Assassin's Creed: Renaissance Page 28

‘What next?’ Ezio asked his uncle.

‘We need to locate the captain of the guard here. His name’s Roberto. He’ll know where Vieri is.’ Mario was showing more stress than usual. ‘This is taking too long. It’ll be better if we split up. Look, I know Roberto. At this time of night, he’ll either be drunk in his favourite taverna or he’ll be already sleeping it off in the citadel. You take the citadel. Take Orazio and a dozen good men with you.’ He looked at the sky, which was just beginning to lighten, and tasted the air, which already carried the coolness of a new day in it. ‘Meet me by the cathedral before cock-crow to report. And don’t forget – I leave you in command of this gang of hooligans!’ He smiled affectionately at his men, took his own force, and disappeared along a street that led uphill.

‘The citadel’s in the north-west of the town – sir,’ said Orazio. He grinned, as did the others. Ezio sensed both their obedience to Mario, and their misgivings at having been entrusted to the command of such an untried officer.

‘Then let’s go,’ Ezio replied firmly. ‘Follow me. At my signal.’

The citadel formed one side of the town’s main square, not far from the cathedral and near the top of the small hill on which the town was built. They reached it without difficulty, but before they entered it Ezio noticed a number of Pazzi guards posted at its entrance. Motioning his men to stay back, he approached them, keeping to the shadows and silent as a fox, until he was close enough to overhear the conversation which was going on between two of them. It was clear that they were unhappy with Vieri’s leadership, and the more vehement of the two was in full flow.

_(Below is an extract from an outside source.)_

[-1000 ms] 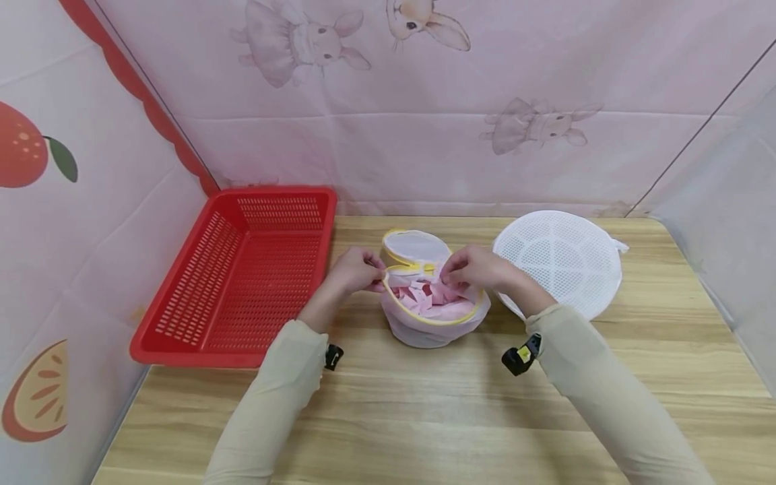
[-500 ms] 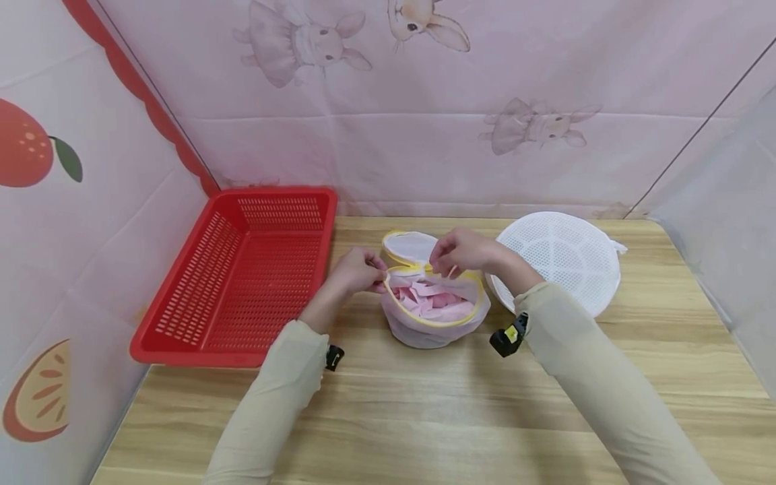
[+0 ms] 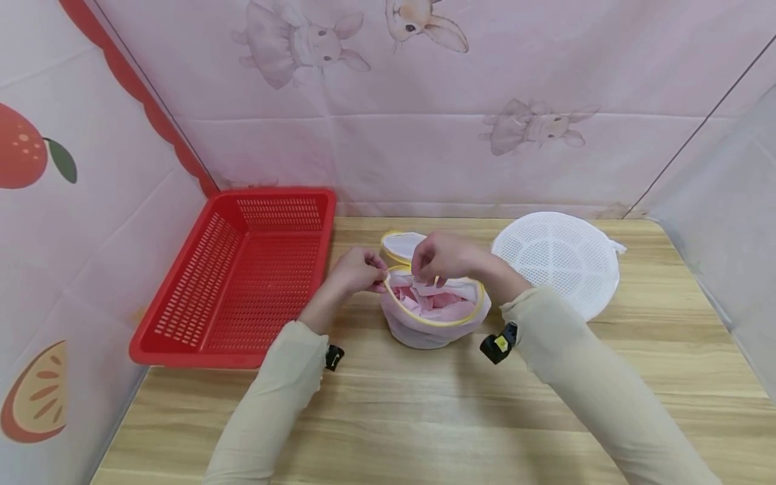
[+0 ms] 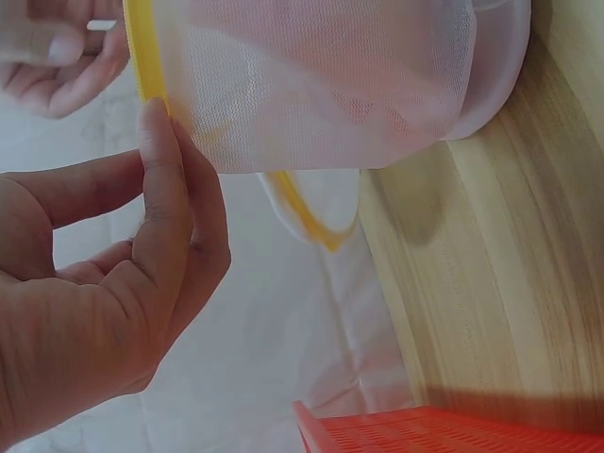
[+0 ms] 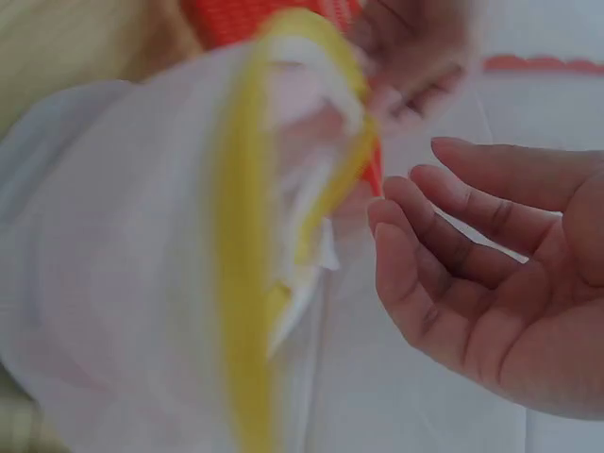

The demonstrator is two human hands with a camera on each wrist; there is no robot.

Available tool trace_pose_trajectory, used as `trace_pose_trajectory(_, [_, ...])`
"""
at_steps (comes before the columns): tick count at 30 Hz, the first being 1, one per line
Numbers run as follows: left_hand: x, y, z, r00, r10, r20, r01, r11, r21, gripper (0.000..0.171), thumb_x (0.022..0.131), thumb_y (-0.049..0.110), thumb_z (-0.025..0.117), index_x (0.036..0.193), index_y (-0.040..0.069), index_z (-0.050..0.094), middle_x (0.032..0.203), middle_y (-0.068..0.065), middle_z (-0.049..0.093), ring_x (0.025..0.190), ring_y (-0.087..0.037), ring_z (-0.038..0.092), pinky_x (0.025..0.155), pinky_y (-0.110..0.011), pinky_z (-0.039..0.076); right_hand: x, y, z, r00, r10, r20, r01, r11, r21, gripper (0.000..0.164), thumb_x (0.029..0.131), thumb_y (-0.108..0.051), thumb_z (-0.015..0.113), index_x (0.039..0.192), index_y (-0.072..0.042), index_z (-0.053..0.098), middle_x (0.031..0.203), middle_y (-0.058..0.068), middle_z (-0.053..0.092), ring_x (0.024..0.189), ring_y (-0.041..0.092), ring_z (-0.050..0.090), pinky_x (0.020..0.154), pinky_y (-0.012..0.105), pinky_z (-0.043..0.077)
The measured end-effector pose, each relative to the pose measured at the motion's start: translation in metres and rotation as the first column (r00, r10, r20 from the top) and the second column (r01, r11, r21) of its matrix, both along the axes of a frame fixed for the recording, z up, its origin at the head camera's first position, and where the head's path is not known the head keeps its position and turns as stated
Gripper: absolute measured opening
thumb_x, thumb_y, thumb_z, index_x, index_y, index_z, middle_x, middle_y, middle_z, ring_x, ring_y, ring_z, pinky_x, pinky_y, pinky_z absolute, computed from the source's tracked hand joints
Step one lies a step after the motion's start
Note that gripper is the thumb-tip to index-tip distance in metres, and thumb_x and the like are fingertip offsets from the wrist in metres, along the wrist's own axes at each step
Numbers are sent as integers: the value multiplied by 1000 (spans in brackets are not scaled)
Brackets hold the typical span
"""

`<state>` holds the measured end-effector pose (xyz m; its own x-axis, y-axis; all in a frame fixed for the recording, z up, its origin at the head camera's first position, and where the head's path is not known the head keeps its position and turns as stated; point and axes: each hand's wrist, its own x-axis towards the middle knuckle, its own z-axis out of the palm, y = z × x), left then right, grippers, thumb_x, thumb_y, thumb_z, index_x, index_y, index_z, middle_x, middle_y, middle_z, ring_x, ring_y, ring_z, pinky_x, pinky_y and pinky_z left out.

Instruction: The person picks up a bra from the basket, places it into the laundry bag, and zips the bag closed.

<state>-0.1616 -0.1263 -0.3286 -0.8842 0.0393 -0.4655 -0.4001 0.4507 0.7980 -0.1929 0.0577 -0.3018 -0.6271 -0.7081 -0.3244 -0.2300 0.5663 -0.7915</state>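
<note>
A small white mesh laundry bag (image 3: 418,333) with a yellow zipper edge stands on the table, its top unzipped. Folded-back, the round lid (image 3: 399,244) lies behind the opening, partly covered by a hand. Crumpled pink fabric (image 3: 445,302) fills the inside. My left hand (image 3: 356,271) pinches the yellow edge (image 4: 144,52) between thumb and fingers at the bag's left side. Over the back of the opening hovers my right hand (image 3: 447,259). In the right wrist view its fingers (image 5: 444,250) are loosely bent, thumb apart, with nothing between them.
To the left stands a red plastic basket (image 3: 230,361) with slotted walls. A flat round white mesh piece (image 3: 560,266) lies at the right, partly behind the right forearm. A pink printed backdrop (image 3: 412,155) rises along the table's (image 3: 418,417) back edge.
My right hand has moved left across the opening from the bag's right side, up off the pink fabric. The left hand keeps its pinch on the edge.
</note>
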Motion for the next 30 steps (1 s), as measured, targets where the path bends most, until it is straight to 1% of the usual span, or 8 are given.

‘I tell you, Tebaldo,’ the former was saying, ‘I’m not happy with that young puppy Vieri. I don’t think he could aim his piss into a bucket, let alone defend a town against a determined force. As for Capitano Roberto, he drinks so much he’s like a bottle of Chianti dressed in a uniform!’

‘You talk too much, Zohane,’ cautioned Tebaldo. ‘Remember what happened to Bernardo when he dared to open his mouth.’

The other checked himself, and nodded soberly. ‘You are right… I heard Vieri had him blinded.’

‘Well, I’d like to keep my eyesight, thank you very much, so we should end this talk. We don’t know how many of our comrades feel like us, and Vieri has spies everywhere.’

Satisfied, Ezio made his way back to his own troop. An unhappy garrison is rarely an efficient one; but there was no guarantee that Vieri did not command a strong loyal core of Pazzi adherents. As for the rest of Vieri’s men, Ezio had learned for himself how strong a commander fear itself can be. But the task now was to gain access to the citadel. Ezio scanned the square. Apart from the small force of Pazzi guards, it was dark and empty.



‘Will you engage these men and finish them off? Quickly and silently. I’m going to try to get up on the roof and see whether they’ve got any more people posted in the courtyard.’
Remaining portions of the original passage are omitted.